▶ [EXERCISE INSTRUCTIONS] Tally the lines below that contain the word "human", then give the tally alone.

-- RECORDED DATA follows --

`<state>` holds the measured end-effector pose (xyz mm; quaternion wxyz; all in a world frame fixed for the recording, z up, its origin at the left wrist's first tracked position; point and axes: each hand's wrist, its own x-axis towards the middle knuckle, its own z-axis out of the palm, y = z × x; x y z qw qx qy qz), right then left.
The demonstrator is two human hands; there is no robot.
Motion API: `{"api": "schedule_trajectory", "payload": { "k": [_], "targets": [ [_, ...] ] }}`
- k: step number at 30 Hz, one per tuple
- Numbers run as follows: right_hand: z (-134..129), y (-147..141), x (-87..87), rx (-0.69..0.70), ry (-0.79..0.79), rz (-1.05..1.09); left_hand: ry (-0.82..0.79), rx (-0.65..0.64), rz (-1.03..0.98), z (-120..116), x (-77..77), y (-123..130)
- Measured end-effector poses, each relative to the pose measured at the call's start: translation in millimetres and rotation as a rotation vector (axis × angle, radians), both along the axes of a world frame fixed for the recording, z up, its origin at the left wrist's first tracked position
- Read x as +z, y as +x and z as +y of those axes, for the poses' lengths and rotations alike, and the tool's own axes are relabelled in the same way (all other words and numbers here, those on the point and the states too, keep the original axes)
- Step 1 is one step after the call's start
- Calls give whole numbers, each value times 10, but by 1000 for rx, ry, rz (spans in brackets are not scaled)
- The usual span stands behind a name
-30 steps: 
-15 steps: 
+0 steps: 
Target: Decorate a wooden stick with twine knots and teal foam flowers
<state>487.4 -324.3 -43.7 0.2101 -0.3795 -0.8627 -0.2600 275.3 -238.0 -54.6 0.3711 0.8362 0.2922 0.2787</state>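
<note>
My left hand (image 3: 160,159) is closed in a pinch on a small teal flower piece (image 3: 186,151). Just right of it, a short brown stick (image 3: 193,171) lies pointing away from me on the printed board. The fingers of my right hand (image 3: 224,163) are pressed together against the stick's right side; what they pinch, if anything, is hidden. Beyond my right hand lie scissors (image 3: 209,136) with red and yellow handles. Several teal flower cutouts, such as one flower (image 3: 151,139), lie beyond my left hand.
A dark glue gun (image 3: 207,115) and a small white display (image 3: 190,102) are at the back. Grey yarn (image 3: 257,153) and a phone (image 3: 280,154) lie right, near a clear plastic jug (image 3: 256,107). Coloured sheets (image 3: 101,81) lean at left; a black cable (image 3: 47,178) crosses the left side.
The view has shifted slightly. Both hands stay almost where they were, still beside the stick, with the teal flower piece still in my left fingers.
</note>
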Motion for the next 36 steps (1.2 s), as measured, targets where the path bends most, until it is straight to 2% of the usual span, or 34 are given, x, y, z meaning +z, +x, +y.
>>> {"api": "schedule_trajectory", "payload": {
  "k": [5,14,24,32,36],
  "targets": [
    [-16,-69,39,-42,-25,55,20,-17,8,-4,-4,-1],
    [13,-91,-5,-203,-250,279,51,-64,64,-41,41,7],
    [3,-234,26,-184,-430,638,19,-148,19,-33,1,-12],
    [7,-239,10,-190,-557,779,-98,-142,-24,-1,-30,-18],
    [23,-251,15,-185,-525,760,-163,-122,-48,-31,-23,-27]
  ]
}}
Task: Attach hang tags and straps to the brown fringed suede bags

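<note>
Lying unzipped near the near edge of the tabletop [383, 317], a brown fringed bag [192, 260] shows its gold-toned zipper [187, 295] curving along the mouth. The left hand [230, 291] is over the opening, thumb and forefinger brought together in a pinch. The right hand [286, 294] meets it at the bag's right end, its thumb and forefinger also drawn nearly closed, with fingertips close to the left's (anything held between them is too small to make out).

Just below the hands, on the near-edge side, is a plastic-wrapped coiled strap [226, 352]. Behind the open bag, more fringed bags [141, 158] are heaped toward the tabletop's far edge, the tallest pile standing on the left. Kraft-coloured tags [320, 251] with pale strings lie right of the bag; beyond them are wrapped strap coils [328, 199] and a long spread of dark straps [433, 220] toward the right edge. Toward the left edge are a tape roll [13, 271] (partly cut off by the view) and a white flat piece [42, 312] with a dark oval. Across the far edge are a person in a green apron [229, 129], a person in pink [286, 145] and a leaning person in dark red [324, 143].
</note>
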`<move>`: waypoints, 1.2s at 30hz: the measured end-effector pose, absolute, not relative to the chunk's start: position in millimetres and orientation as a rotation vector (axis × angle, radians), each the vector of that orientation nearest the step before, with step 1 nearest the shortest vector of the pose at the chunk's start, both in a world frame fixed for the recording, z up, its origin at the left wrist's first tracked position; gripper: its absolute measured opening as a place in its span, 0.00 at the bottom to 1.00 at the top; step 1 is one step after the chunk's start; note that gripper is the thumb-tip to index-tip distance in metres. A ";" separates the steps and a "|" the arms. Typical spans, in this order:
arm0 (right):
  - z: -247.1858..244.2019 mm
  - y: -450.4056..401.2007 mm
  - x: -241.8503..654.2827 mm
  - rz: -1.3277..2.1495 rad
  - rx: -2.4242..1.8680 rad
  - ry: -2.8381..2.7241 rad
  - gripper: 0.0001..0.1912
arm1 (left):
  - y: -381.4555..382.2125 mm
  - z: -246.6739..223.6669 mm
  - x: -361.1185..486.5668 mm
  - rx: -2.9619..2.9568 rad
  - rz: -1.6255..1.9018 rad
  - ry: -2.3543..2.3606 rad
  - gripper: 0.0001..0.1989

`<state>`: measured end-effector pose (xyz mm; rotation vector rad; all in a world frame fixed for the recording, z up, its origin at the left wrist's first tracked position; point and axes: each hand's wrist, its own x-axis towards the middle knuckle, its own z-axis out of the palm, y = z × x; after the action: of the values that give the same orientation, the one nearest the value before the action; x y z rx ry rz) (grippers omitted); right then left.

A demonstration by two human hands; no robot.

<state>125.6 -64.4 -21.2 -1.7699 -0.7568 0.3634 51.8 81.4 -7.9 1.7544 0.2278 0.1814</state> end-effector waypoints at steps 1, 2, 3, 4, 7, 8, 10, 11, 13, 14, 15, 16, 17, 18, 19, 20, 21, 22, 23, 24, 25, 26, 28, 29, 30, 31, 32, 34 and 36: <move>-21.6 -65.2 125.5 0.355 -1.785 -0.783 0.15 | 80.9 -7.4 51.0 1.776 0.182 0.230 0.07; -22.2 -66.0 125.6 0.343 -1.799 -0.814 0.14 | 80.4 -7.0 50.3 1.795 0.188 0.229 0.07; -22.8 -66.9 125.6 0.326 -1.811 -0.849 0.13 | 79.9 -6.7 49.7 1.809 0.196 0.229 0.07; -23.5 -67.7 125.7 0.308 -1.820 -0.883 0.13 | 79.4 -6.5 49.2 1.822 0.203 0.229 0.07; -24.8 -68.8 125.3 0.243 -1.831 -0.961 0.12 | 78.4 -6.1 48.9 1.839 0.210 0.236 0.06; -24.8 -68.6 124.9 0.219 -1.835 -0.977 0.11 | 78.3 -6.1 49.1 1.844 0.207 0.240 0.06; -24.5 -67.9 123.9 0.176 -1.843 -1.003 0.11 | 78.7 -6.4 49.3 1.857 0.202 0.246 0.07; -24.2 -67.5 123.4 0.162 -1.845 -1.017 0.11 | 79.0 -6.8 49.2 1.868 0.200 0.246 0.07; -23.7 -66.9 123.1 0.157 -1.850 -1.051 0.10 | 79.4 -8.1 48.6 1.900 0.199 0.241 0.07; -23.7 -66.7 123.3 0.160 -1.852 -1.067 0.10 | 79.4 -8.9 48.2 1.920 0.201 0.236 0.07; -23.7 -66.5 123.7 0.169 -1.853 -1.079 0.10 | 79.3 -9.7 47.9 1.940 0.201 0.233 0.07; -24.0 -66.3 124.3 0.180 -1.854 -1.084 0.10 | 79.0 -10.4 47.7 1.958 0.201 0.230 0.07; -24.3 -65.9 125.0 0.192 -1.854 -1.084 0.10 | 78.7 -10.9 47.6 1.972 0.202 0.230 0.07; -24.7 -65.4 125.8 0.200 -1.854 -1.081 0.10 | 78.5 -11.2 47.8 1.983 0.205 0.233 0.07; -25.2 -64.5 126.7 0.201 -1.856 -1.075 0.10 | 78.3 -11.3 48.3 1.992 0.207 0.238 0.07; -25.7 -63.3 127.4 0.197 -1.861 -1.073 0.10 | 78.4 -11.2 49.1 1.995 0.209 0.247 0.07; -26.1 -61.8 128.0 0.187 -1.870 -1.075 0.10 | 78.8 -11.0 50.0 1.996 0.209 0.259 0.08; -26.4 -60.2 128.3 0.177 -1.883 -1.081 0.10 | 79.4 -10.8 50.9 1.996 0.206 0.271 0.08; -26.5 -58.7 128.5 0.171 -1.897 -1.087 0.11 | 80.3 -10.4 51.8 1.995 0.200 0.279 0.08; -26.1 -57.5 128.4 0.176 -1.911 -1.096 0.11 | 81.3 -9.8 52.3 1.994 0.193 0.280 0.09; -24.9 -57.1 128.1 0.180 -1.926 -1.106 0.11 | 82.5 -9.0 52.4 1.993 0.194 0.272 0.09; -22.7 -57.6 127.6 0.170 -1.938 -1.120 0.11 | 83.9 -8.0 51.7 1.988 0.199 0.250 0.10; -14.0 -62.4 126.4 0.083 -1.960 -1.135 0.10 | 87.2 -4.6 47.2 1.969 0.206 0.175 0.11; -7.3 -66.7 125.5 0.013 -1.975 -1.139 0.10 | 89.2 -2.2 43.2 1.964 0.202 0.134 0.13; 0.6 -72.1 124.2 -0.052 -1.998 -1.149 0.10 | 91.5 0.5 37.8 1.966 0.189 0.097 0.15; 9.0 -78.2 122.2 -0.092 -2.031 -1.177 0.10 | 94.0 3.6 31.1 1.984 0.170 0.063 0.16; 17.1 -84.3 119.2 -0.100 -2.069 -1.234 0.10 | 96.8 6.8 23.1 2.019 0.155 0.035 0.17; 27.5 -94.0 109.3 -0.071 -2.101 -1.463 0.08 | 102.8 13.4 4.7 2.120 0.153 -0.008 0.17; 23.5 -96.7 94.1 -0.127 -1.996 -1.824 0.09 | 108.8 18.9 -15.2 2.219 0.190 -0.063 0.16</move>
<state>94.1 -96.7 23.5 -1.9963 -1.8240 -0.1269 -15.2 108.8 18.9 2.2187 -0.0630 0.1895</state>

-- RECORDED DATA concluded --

▶ [EXPECTED ANSWER] 2